The foreign policy establishment is currently vibrating with a singular, lazy anxiety: the fear that if the current Iranian leadership falls, we might just get "someone no better." It’s a talking point that has trickled down from intelligence briefings to campaign trail soundbites, and it is fundamentally wrong. It assumes the problem with Iran is a personality disorder among its elites. It isn’t. The problem is a structural commitment to a closed-loop revolutionary economy that hasn't seen an original thought since 1979.
If you’re waiting for a "moderate" to emerge from within the current clerical framework, you’re chasing a ghost. I’ve watched analysts spend decades parsing the infinitesimal differences between Iranian "hardliners" and "reformists." It’s a waste of ink. In a system where the Supreme Leader holds the veto on reality, a reformist is just a hardliner who speaks better English at Davos.
The real risk isn’t replacing a tyrant with another tyrant. The risk is that we continue to ignore the fact that Iran’s current stagnation is a deliberate, profitable choice for those in power.
The Stability Trap
Washington is obsessed with stability. It’s the ultimate bureaucratic safety blanket. The logic goes like this: "The devil you know is better than the devil you don't." This mantra has guided every failed intervention and every cowardly non-intervention for forty years.
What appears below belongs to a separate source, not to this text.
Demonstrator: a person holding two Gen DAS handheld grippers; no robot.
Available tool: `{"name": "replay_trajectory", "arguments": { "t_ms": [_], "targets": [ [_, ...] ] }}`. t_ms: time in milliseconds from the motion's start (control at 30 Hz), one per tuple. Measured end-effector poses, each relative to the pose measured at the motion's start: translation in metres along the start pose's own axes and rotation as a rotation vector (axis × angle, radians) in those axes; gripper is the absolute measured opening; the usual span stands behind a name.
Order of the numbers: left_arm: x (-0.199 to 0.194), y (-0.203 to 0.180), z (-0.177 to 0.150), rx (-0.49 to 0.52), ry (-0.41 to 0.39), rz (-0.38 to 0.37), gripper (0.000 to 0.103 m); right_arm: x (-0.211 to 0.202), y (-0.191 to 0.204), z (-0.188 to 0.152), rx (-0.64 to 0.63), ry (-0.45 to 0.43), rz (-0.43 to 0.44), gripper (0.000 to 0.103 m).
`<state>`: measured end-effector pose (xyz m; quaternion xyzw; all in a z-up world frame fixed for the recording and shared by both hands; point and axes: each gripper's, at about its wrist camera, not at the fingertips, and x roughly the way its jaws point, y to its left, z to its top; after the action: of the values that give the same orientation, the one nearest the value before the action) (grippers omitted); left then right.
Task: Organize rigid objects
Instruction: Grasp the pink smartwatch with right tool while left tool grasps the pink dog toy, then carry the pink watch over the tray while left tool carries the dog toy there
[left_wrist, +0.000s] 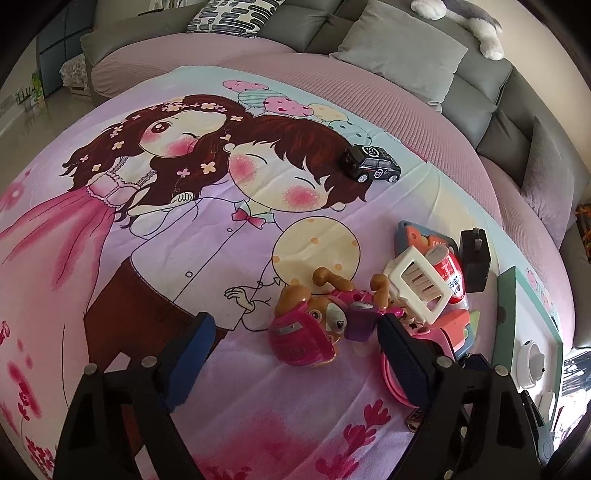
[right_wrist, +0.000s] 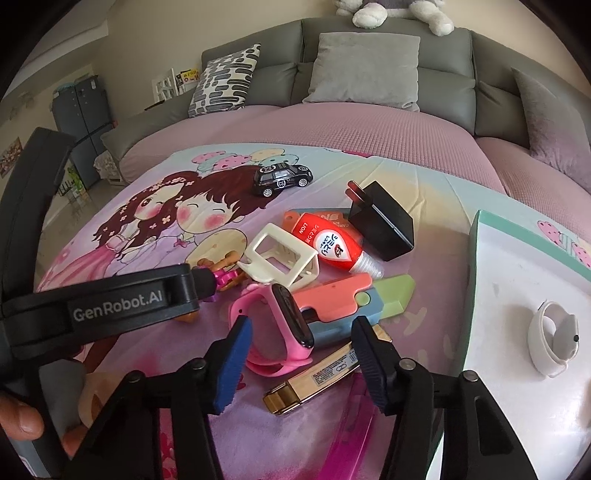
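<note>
both tongs gape: pink watch (right_wrist: 275, 332) between the right tongs (right_wrist: 299, 354), pup toy (left_wrist: 314, 321) between the left tongs (left_wrist: 295, 354).

A grey upholstered sofa (right_wrist: 388, 85) stands behind, with a plain grey cushion (right_wrist: 364, 70), a white cushion with dark dashes (right_wrist: 221, 81) and a grey-white plush toy (right_wrist: 399, 9) on top.

In the left wrist view the pink watch (left_wrist: 395, 380) lay mostly hidden behind the right-hand finger, only its strap loop showing. The box (left_wrist: 532, 332) beyond that finger was cut off by the picture's edge. In the right wrist view a magenta object (right_wrist: 354, 424) below the fingers was blurred and partly covered, and the toy pup (right_wrist: 221, 275) sat largely hidden behind the other gripper's arm.
</note>
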<state>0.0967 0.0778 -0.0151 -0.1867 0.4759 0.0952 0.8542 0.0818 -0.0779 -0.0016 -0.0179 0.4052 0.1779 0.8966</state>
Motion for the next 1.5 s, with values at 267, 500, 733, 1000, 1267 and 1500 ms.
{"name": "replay_trajectory", "arguments": {
  "t_ms": [267,500,733,1000,1267,1500],
  "targets": [
    [-0.002,-0.008,-0.002,0.030,-0.003,-0.063,0.059,0.003,0.000,-0.001,0.012,0.020,0.025,0.022],
    [-0.008,-0.006,-0.002,0.032,-0.020,-0.060,0.059,-0.003,-0.002,0.000,0.028,-0.001,0.038,0.020],
    [-0.034,-0.009,0.000,0.046,-0.093,-0.068,0.059,-0.030,-0.010,0.007,0.055,-0.086,0.034,0.020],
    [-0.065,-0.018,0.004,0.066,-0.175,-0.090,0.059,-0.053,-0.025,0.013,0.088,-0.150,0.016,0.020],
    [-0.076,-0.050,0.000,0.137,-0.206,-0.113,0.059,-0.074,-0.054,0.013,0.151,-0.193,-0.023,0.020],
    [-0.082,-0.088,-0.011,0.217,-0.216,-0.150,0.059,-0.093,-0.099,0.006,0.281,-0.219,-0.051,0.020]
  ]
}}
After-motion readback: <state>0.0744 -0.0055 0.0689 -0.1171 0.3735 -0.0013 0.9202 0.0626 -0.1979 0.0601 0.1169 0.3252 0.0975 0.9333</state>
But stability is often just a polite word for a rotting status quo. By fearing a "worse" successor, the West effectively subsidizes the current regime’s longevity. We provide them with the ultimate leverage: the threat of their own collapse.
Look at the IRGC (Islamic Revolutionary Guard Corps). They aren’t just a military branch; they are a conglomerate. They own the construction companies, the telecommunications, and the ports. When someone says a successor might be "no better," they are usually talking about an IRGC general swapping his fatigues for a suit.
But here is the nuance the "lazy consensus" misses: A military junta, while brutal, is driven by different incentives than a heights-of-heaven theocracy. Juntas care about balance sheets. Theocracies care about prophecies. You can negotiate with a man who wants to protect his offshore bank account. You cannot negotiate with a man who believes he is clearing the path for the Mahdi.
Why "No Better" is a Mathematical Impossibility
The "no better" argument suggests that the next leader will maintain the exact same trajectory of regional proxy wars and nuclear brinkmanship. This ignores the law of diminishing returns.
The current regime is burning through its social and natural capital at an unsustainable rate. Iran is facing a terminal water crisis, a collapsing currency, and a massive brain drain. Any successor—even a hardline one—inherits a house on fire. To survive, that successor has to change the math.
- Economic Desperation Trumps Ideology: A new leader doesn't need to be a Jeffersonian democrat to realize that the current isolation is killing the IRGC’s own profits.
- The Legitimacy Gap: The current aging leadership relies on revolutionary nostalgia. A successor won't have that. They will have to buy loyalty, and you can’t buy loyalty with worthless rials.
- Regional Realignment: The Abraham Accords changed the map. Iran’s neighbors aren't the pushovers they were in the 80s. A new leader faces a unified front that makes the old "export the revolution" strategy an act of suicide rather than a policy.
The Myth of the Moderate
Stop asking "Who is the next Rouhani?"
Asking for a moderate in the current Iranian system is like asking for a vegan at a butcher shop. The system is designed to filter out moderation. The Guardian Council ensures that only those who are 100% committed to the Velayat-e Faqih (Guardianship of the Islamic Jurist) can even stand for election.
The "nuance" that the competitor's article misses is that "better" doesn't mean "nicer." It means "more pragmatic." We don't need a leader who loves the West; we need a leader who fears poverty more than they hate us.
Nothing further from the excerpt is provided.